This article introduces FLoM, a free and open-source software project that provides a tool for local and distributed process synchronization. FLoM provides both a command line utility and a client library. The command line utility is intended for the system engineer, while the client library allows the system programmer to integrate FLoM with its own custom software.
FLoM provides a rich and flexible semantic that simplify the implementation of complex synchronization scenarios. Last but not least, the software implements an event-driven communication protocol to provide good scalability characteristics.
FLoM is a free and open-source software licensed under the terms of the GNU Public License and can be freely downloaded from GitHub and from SourceForge. Process synchronization is discouraged in the implementation of scalable systems as explained in The Reactive Manifesto, but for many daily tasks, it’s helpful.
Sometimes, it is used to reduce the complexity of an algorithm. Assuming that some data cannot be concurrently accessed simplifies code development and test. Other times, process synchronization cannot be avoided because it’s necessary to guarantee the logical correctness of an algorithm.
In the event that you decide to implement some process synchronization, FLoM will be an easy-to-use and flexible solution. FLoM provides two fully integrated tools: a command line utility and a client library available for 5 different languages: C, C++, Java, PHP, and Python.

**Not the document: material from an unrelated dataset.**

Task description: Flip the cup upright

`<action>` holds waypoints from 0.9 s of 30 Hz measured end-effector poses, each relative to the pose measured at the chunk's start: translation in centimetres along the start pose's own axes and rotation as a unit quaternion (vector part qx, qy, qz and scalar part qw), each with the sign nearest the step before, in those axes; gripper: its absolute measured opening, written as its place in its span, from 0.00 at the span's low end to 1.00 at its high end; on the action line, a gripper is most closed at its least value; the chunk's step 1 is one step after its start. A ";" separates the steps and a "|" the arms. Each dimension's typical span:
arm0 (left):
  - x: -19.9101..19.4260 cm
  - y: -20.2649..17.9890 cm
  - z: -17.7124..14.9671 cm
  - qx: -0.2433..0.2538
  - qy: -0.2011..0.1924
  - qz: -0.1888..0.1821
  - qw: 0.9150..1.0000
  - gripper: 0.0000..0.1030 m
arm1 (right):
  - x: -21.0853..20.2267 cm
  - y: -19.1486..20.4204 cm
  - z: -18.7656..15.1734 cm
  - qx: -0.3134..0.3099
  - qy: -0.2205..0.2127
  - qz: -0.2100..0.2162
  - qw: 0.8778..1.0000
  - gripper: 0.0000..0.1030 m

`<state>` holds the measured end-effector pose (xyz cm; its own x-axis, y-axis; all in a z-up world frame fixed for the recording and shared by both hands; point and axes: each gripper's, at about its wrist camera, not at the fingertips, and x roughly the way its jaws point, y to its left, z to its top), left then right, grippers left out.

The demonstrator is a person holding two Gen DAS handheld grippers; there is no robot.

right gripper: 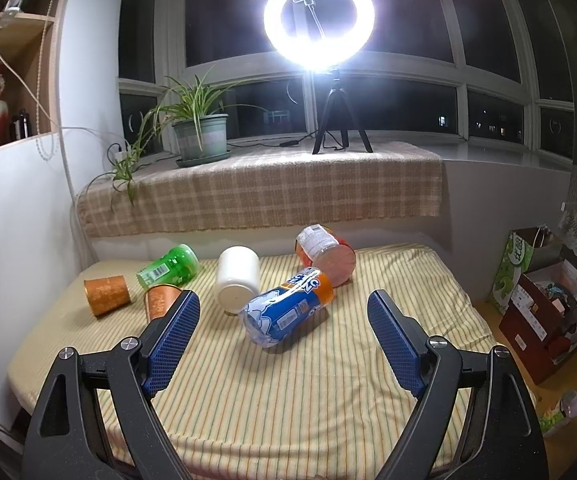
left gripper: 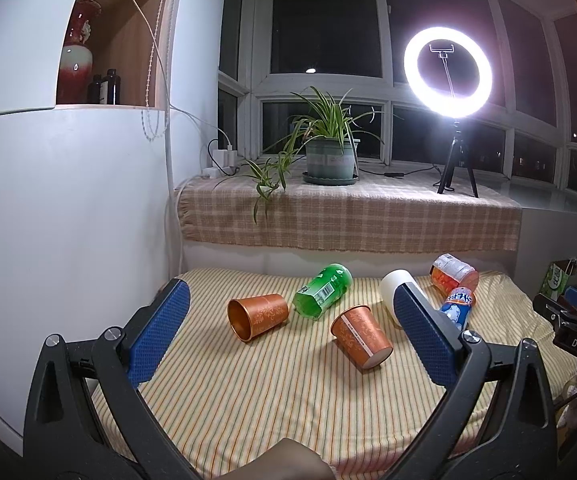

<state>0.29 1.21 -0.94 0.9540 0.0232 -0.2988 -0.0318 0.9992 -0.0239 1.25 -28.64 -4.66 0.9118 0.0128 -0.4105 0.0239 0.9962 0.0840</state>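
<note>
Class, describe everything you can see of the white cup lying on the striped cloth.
The white cup is plain, smooth and unmarked, perhaps plastic or ceramic. It lies on its side on the striped cloth, flat base toward the right gripper's camera, mouth pointing away toward the windowsill. No handle shows. It sits mid-table, between the green bottle and the blue-and-orange bottle, whose end overlaps or meets it. In the left view a finger pad hides part of it. Neither gripper touches it.

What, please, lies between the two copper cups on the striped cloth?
In the left wrist view, only bare striped cloth separates the left copper cup from the right copper cup; the green bottle lies just behind the gap.
</note>
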 end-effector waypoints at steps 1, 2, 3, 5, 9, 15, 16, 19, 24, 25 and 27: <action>0.0 0.0 0.0 0.000 0.000 0.000 1.000 1.00 | 0.0 0.0 0.0 0.000 0.000 0.000 1.000 0.83; 0.0 0.0 0.0 -0.001 0.000 0.000 1.000 1.00 | -0.1 0.1 -0.1 0.000 0.001 0.000 1.000 0.83; 0.0 0.0 0.0 -0.001 0.001 0.000 1.000 1.00 | -0.2 0.1 0.0 0.000 0.001 0.000 1.000 0.83; 0.0 -0.1 0.1 0.000 0.001 0.000 1.000 1.00 | 1.0 0.2 -0.1 0.000 0.003 0.001 1.000 0.83; 0.0 0.0 0.0 0.000 0.001 0.000 1.000 1.00 | 1.0 0.2 -0.1 -0.001 0.004 0.001 1.000 0.83; 0.1 -0.1 0.1 0.000 0.002 0.001 1.000 1.00 | 1.0 0.3 -0.1 0.000 0.003 0.001 1.000 0.83; 0.1 -0.1 0.0 0.000 0.002 0.000 1.000 1.00 | 1.1 0.3 0.0 -0.001 0.004 0.001 1.000 0.83; 0.0 -0.2 0.1 0.000 0.002 0.001 1.000 1.00 | 1.2 0.3 0.0 -0.001 0.004 0.001 1.000 0.83; 0.1 -0.2 0.1 0.000 0.003 0.001 1.000 1.00 | 1.3 0.4 0.0 0.000 0.005 0.002 1.000 0.83; 0.1 -0.1 0.1 -0.001 0.003 0.001 1.000 1.00 | 1.3 0.4 0.0 -0.001 0.005 0.002 1.000 0.83; 0.1 -0.2 0.1 0.000 0.003 0.001 1.000 1.00 | 1.4 0.4 -0.1 0.000 0.005 0.003 1.000 0.83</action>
<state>0.39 1.03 -0.86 0.9522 0.0255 -0.3044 -0.0342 0.9991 -0.0233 2.48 -28.18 -5.27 0.9078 0.0191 -0.4190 0.0186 0.9961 0.0858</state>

The command line utility is designed for the system engineer that needs an easy tool to synchronize shell commands and shell scripts. Typical use cases are avoiding the concurrent execution of two conflicting shell scripts, limiting the maximum number of shell scripts concurrently executed, assigning different processing directories to different shell scripts and so on.
The client library exposes a straightforward API that allows the system programmer and the software developer to synchronize some program portions. Typical use cases are avoiding to read a file while another program is writing to it, obtaining a unique identifier or a unique timestamp while many concurrent programs are doing the same, distributing a set of items to distinct programs without conflicts and so on.
A distinctive feature of FLoM is the full integration between the command line utility and the multi-language client library. As an example, with FLoM you can synchronize a backup shell script, a batch Java program and a PHP web application.
All the above can be transparently used in completely different deployment environments: inside a single system or across a network of interconnected systems using the TCP/IP protocol. The support of IPv4, IPv6, and TLS/SSL allows a wide range of network deployments: LAN, MAN, WAN, and Internet.
FLoM implements a client/server architecture; the client is a light piece of code that sends requests and wants answers from the server. All the synchronization logic is managed by the server.
The server component, called flom daemon, must be activated using the command line flom utility. The client component is provided in two different flavors: the command line flom utility and the libflom library.
Figure 1: Client/server architecture
All the components shown in Figure 1 can live in a single Linux system or in a distributed environment: the only requirement that must be met is network connectivity.
Implicit Flom Daemon Auto-Start
FLoM is designed with the aim of reducing the complexity. In the easiest scenarios, you don’t have to explicitly start a flom daemon because it’s automatically activated by the flom utility if necessary. The behavior can be described with this simple algorithm:
At start up, the flom utility looks for an available flom daemon.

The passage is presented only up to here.